What to work on —
Give back each line of the data exactly as it reads, minus the pictures.
::::
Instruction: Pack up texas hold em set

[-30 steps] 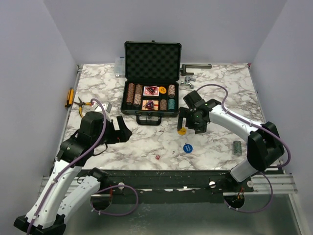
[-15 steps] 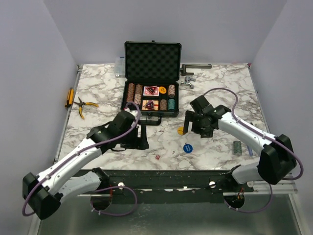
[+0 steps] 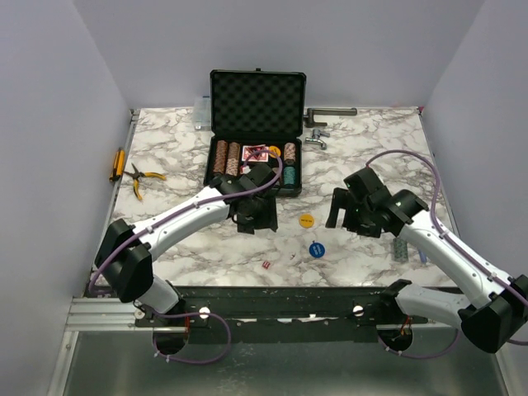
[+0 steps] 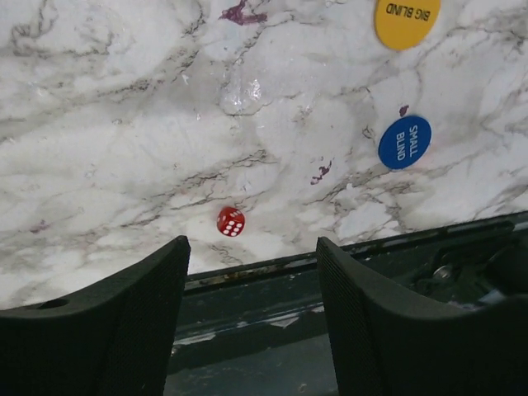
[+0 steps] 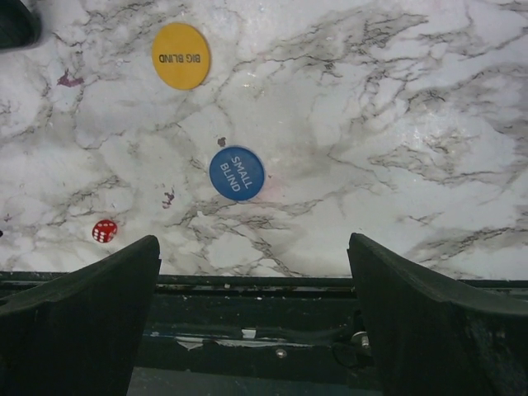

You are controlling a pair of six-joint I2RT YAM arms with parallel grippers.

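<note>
- Leftmost, yellow-handled pliers (image 3: 140, 176) lie on the glossy bench (image 3: 181, 140), which is white marble with grey veins.
- Far centre stands the open case (image 3: 256, 107), black, hard and rectangular. Its upright lid is lined with dimpled foam.
- Its tray holds ridged brown and teal chip stacks (image 3: 226, 159) and cards (image 3: 254, 153).
- The left end effector (image 4: 252, 256) hovers just before the case's front edge, its matte black fingers parted and gripping nothing.
- A small red die (image 4: 230, 221) with white pips lies near the bench's front edge.
- A flat, round yellow disc (image 5: 181, 56) reads "BIG BLIND".
- A blue disc (image 5: 236, 173), "SMALL BLIND", lies nearer the front edge.
- The right end effector (image 5: 253, 247) is spread wide and empty, right of both discs.
- Loose teal chips (image 3: 400, 249) sit on the marble by the right arm.
</note>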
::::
Response to the task —
Instruction: Pack up texas hold em set

[-30 steps] 
[-15 steps] 
[+0 steps] 
[+0 steps] 
[+0 steps] 

You are controlling a pair of six-joint I2RT YAM arms with parallel grippers.

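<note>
- Leftmost, yellow-handled pliers (image 3: 140, 176) lie on the glossy bench (image 3: 181, 140), which is white marble with grey veins.
- Far centre stands the open case (image 3: 256, 107), black, hard and rectangular. Its upright lid is lined with dimpled foam.
- Its tray holds ridged brown and teal chip stacks (image 3: 226, 159) and cards (image 3: 254, 153).
- The left end effector (image 4: 252, 256) hovers just before the case's front edge, its matte black fingers parted and gripping nothing.
- A small red die (image 4: 230, 221) with white pips lies near the bench's front edge.
- A flat, round yellow disc (image 5: 181, 56) reads "BIG BLIND".
- A blue disc (image 5: 236, 173), "SMALL BLIND", lies nearer the front edge.
- The right end effector (image 5: 253, 247) is spread wide and empty, right of both discs.
- Loose teal chips (image 3: 400, 249) sit on the marble by the right arm.
</note>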

What this exercise needed has been supplied.